§ **Exercise brief**:
Going through the data below, find how many lines include the word "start", and reply with that number alone.

§ **Supplied information**:
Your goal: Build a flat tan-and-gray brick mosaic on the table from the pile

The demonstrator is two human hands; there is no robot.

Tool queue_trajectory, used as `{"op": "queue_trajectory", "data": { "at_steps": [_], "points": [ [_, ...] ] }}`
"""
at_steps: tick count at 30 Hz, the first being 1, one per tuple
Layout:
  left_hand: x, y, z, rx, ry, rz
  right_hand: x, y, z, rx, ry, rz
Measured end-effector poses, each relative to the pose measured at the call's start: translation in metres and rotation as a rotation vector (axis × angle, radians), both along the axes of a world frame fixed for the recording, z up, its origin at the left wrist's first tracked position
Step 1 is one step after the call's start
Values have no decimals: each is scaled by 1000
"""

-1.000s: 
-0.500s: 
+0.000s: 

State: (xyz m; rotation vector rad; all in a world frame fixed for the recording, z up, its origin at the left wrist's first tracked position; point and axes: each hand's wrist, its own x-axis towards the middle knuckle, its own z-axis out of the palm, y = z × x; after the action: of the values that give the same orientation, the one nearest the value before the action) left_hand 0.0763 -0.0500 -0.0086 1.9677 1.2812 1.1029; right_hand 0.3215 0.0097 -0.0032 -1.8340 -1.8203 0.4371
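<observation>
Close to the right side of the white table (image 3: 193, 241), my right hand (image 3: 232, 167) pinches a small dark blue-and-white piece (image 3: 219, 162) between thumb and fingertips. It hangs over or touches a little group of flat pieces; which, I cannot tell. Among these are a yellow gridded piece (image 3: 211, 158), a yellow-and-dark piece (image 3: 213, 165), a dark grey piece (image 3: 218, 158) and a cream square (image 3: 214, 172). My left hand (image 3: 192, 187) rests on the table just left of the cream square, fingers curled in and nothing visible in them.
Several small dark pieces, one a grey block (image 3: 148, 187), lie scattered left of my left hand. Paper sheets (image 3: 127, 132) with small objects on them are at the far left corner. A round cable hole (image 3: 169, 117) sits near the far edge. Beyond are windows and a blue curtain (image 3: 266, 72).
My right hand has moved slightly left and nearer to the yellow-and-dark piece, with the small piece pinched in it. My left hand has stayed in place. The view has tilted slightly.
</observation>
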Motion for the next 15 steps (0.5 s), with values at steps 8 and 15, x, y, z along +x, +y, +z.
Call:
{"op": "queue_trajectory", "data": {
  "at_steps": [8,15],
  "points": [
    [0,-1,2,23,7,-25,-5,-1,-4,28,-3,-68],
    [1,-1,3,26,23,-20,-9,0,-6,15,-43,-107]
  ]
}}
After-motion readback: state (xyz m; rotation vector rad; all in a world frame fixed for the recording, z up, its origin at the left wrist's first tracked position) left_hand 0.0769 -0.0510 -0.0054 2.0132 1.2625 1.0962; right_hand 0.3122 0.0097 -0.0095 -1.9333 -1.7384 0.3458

§ **Written answer**:
2